Data Cleanup & Preperation

Outliers

There are only handful of observations that contain the outliers identified through EDA. As the methods for modeling that I am using is very sensitive to outliers I will drop them.

train = train.drop(train[
        (train['GrLivArea']>4000) & (train['SalePrice']<300000)].index)

test['SalePrice'] = np.nan
ames = train.copy().append(test.copy())

Imputation

In order to use sklearn and to retain the predictive value of the variables containing numerous missing values, I need to do some targeted imputation. The below code chunk contains the transformations for this task.

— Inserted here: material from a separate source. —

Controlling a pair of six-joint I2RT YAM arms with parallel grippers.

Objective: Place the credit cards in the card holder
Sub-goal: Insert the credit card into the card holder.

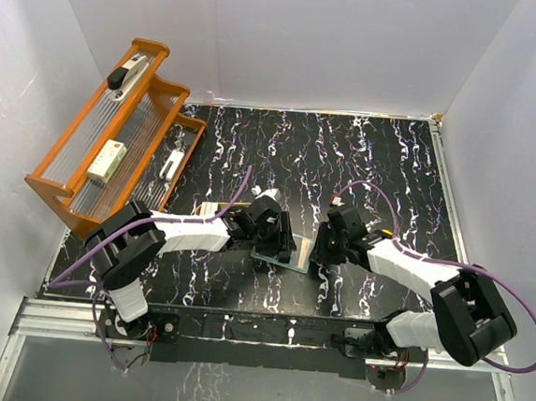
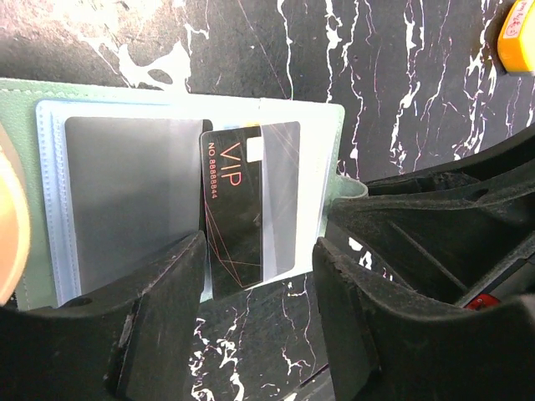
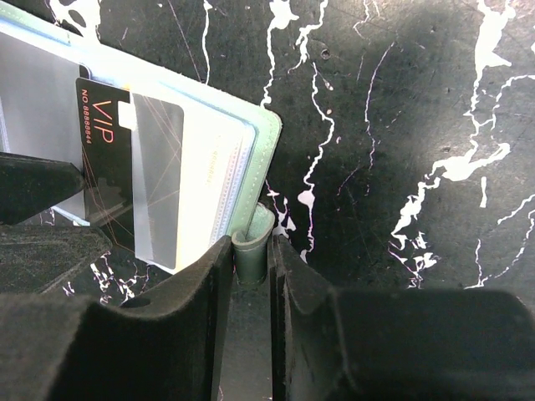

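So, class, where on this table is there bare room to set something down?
Bare: the table between the card holder and the back wall, through to the right edge. Crowded: mid-table, where both arms' fingers flank the holder, and far left, the orange rack.

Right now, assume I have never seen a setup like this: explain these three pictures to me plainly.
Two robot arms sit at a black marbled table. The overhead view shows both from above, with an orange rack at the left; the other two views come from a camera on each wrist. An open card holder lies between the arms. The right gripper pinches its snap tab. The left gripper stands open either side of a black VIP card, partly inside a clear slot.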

# Cols to replace Pools, Alleys, Fences, Fireplaces, and Misc feats w/ "none" 
none_cols = nulls_su[nulls_su.PercMissing > 20].ColName.tolist()
for i in none_cols: 
    ames[i] = ames[i].fillna("None")

# use the lot frontage median by neighborhood to fill in lot frontage NaNs.
ames["LotFrontage"] = ames.groupby(
        "Neighborhood")["LotFrontage"].transform(lambda x: x.fillna(x.median()))

# Garages NaNs
for i in ['GarageCond', 'GarageType', 'GarageFinish', 'GarageQual']:
    ames[i] = ames[i].fillna("None")

for i in ['GarageYrBlt', 'GarageArea', 'GarageCars']:
    ames[i] = ames[i].fillna(0)

# Basement NaNs
for i in ['BsmtQual', 'BsmtCond', 'BsmtExposure', 'BsmtFinType1', 
          'BsmtFinType2']:
    ames[i] = ames[i].fillna("None")
    
for i in ['BsmtFinSF1', 'BsmtFinSF2', 'BsmtUnfSF','TotalBsmtSF', 
          'BsmtFullBath', 'BsmtHalfBath']:
    ames[i] = ames[i].fillna(0)
    
# Vaneer Types and MSZoning
ames["MasVnrType"] = ames["MasVnrType"].fillna("None")
ames["MasVnrArea"] = ames["MasVnrArea"].fillna(0)
ames['MSZoning'] = ames['MSZoning'].fillna(ames['MSZoning'].mode()[0])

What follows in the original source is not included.